* Exercise brief:
Your reply must contain the full listing below, reproduced exactly, but no pictures.

* Exercise data:
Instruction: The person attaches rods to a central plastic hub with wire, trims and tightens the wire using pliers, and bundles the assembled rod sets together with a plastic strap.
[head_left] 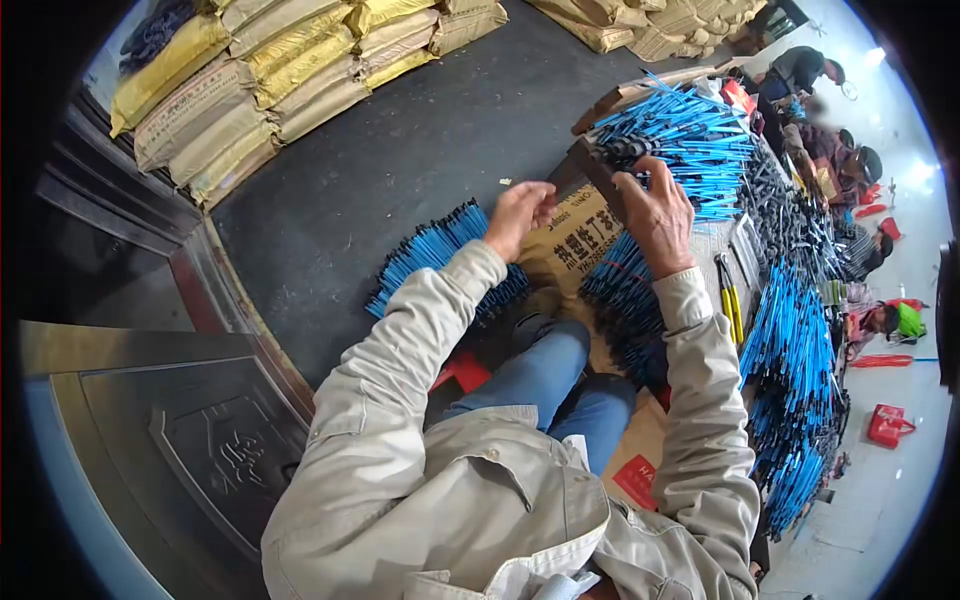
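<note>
Room: dark floor (pixel 430 130), with a panelled door (pixel 215 430) at lower left and people (pixel 870 165) along the far right side.
Work surface: table (pixel 708 245) at the right, largely covered by a heap of blue rods (pixel 690 135) with dark ends; more blue rods lie farther down the same side.
Left arm: extended forward, light sleeve; left hand (pixel 520 215) above the near edge of the floor bundle, fingers loosely curled, about half open. Whether it has hold of anything cannot be told.
Right arm: extended forward; right hand (pixel 655 215) beside the rod heap, fingers bent, thumb and forefinger parted, partly open. Its grasp cannot be confirmed.
Stacked sacks: brown and yellow sacks (pixel 300 75), piled in layers at upper left; contents hidden.
Printed sack: brown sack (pixel 572 235) with dark lettering, between and below the hands; contents cannot be told.
Floor bundle: blue rods (pixel 445 260) side by side, left of the printed sack.
Red bag: red bag (pixel 888 426) at far right; contents hidden.
Hand tool: yellow-handled pliers (pixel 732 305), right of the right forearm.
</note>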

* Result of the task:
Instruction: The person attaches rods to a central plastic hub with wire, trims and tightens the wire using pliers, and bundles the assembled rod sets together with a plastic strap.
[head_left] 
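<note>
Room: dark floor (pixel 430 130), with a panelled door (pixel 215 430) at lower left and people (pixel 870 165) along the far right side.
Work surface: table (pixel 708 245) at the right, largely covered by a heap of blue rods (pixel 690 135) with dark ends; more blue rods lie farther down the same side.
Left arm: extended forward, light sleeve; left hand (pixel 520 215) above the near edge of the floor bundle, fingers loosely curled, about half open. Whether it has hold of anything cannot be told.
Right arm: extended forward; right hand (pixel 655 215) beside the rod heap, fingers bent, thumb and forefinger parted, partly open. Its grasp cannot be confirmed.
Stacked sacks: brown and yellow sacks (pixel 300 75), piled in layers at upper left; contents hidden.
Printed sack: brown sack (pixel 572 235) with dark lettering, between and below the hands; contents cannot be told.
Floor bundle: blue rods (pixel 445 260) side by side, left of the printed sack.
Red bag: red bag (pixel 888 426) at far right; contents hidden.
Hand tool: yellow-handled pliers (pixel 732 305), right of the right forearm.
</note>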

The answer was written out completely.